La charge de la preuve de l’insaisissabilité de droit de la résidence principale incombe à la personne qui s’en prévaut

Cass.com., 22 novembre 2023, n°22-18.795, publié au bulletin

 

Dans un arrêt de cassation partielle en date du 22 novembre 2023, la chambre commerciale de la Cour de cassation décide que  celui qui se prévaut de l’insaisissabilité d’un immeuble, au motif qu’il constitue la résidence principale d’un professionnel, dans le but de le soustraire du droit de gage général des créanciers d’une procédure collective, doit le prouver.

 

En l’espèce, le 3 février 2016, à la demande d’une banque ayant obtenu la condamnation d’une débitrice à lui payer le solde de deux prêts immobiliers consentis le 13 juillet 2010, un tribunal ordonne la licitation-partage d’un immeuble dont elle détenait 99% de l’indivision sur le fondement de l’article 815-7 du Code civil et ordonne une mesure d’expertise pour évaluer la valeur du bien. Les 2 et 25 juillet 2016, la débitrice est placée en redressement puis liquidation judiciaires et un liquidateur est désigné. Après dépôt du rapport d’expertise, le liquidateur s’associe à la demande de reprise de l’instance en licitation-partage et demande l’attribution du prix d’adjudication à concurrence de 99%. La banque s’y oppose en soutenant que l’immeuble constitue la résidence principale de la débitrice, et qu’il est dès lors insaisissable en application de l’article L. 526-1 du Code de commerce.

Le 12 avril 2022, la Cour d’appel de Grenoble relève que c’est au liquidateur qu’il revient de démontrer que le bien immobilier est saisissable puisque son intérêt est de le saisir au profit de la communauté des créanciers professionnels et non pas dans l’intérêt unique de la banque.

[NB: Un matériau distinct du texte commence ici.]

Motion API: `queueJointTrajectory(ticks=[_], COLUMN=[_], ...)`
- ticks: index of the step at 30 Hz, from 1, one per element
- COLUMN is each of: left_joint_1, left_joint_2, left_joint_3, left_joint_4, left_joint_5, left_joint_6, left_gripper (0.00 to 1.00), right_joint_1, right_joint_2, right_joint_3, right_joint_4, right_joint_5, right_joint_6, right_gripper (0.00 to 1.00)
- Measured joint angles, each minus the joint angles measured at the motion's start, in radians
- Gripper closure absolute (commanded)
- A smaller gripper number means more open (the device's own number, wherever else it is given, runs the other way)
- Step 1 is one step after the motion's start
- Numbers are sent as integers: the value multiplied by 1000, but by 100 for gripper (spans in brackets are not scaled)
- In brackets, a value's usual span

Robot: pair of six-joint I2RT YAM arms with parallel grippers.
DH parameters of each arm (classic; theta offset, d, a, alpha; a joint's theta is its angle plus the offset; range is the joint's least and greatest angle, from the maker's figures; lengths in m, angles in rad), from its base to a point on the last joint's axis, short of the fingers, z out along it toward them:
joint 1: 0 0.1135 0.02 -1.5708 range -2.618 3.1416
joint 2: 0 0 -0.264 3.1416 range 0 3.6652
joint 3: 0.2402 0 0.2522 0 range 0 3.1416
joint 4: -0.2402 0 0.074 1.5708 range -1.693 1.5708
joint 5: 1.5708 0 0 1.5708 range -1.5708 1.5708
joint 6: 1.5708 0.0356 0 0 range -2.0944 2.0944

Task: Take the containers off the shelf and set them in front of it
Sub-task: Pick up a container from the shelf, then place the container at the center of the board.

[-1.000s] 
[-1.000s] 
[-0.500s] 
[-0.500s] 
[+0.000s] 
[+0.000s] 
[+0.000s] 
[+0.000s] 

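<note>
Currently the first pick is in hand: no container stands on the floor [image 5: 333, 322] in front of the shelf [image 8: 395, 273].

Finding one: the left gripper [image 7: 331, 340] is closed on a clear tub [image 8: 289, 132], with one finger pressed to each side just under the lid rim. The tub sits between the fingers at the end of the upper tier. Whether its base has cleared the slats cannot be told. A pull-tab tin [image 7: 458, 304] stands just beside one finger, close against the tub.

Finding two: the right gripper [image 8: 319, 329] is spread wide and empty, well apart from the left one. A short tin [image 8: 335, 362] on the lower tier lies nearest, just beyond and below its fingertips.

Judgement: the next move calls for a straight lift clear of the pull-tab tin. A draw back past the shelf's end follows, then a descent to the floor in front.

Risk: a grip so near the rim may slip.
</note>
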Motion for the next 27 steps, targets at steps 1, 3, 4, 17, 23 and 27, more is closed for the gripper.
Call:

Le liquidateur forme un pourvoi en cassation. Il fait grief à l’arrêt d’appel de déclarer insaisissable le bien indivis et de faire peser la charge de la preuve sur lui alors qu’il revient normalement à toute personne qui se prévaut de cette insaisissabilité de démontrer que les conditions sont remplies, et spécialement que le bien constitue la résidence principale du débiteur.

 

Le problème posé par cette affaire est de savoir qui doit prouver qu’un immeuble, gage des créanciers professionnels lors d’une liquidation judiciaire, est insaisissable en raison de son usage en tant que résidence principale.

 

La Cour de cassation casse l’arrêt d’appel par un double visa[1]. C’est à celui qui se prévaut de l’insaisissabilité de la résidence principale pour soustraire du droit de gage général des créanciers d’une procédure collective d’un professionnel, un immeuble appartenant à celui-ci, de rapporter la preuve qu’à la date d’ouverture de cette procédure, cet immeuble constituait sa résidence principale et n’était donc pas entré dans le gage commun des créanciers.

 

La chambre commerciale de la Cour de cassation, en réaffirmant le principe « actori incumbit probatio[2] », c’est-à-dire que c’est à celui qui avance une prétention de la prouver, confirme une décision qu’elle avait rendue antérieurement et pour des faits similaires[3]. En raison des faits d’espèce, la règle probatoire en la matière se précise. Ce n’est plus seulement au débiteur de démontrer par tous moyens que l’immeuble est sa résidence principale, mais également à toute personne qui s’en prévaut. Généralement ce sera le créancier personnel. L’insaisissabilité ne lui étant pas opposable, il pourra saisir l’immeuble sans en être empêché. 

Le moyen de faire porter la charge de la preuve sur le liquidateur aurait été pour le débiteur, de faire une déclaration notariée d’insaisissabilité dont son créancier personnel (la banque) aurait pu se prévaloir[4]. En effet, la protection légale et le régime déclaratif de protection peuvent se cumuler en raison du silence de la loi en ce sens.

Quentin SCOLAN


[1] C.com., Art. L. 526-1 et C.civ., Art. 1315 devenu 1353.

[2] Bertille GHANDOUR, « Insaisissabilité de la résidence principale et charge de la preuve : application de l’adage actor incumbit probatio au créancier », Dalloz Actualité, Affaires, entreprises en difficulté, 11 décembre 2023 (en ligne).

[3] Cass.com., 14 juin 2023, n°21-24.207.

[4] Véronique MARTINEAU-BOURGNINAUD, « La charge de la preuve de la résidence principale pèse sur le débiteur : une nouvelle brèche dans le mur protecteur de l’insaisissabilité légale ! », Bulletin Joly, entreprises en difficulté, n°5, p.15, 30 septembre 2023 (en ligne).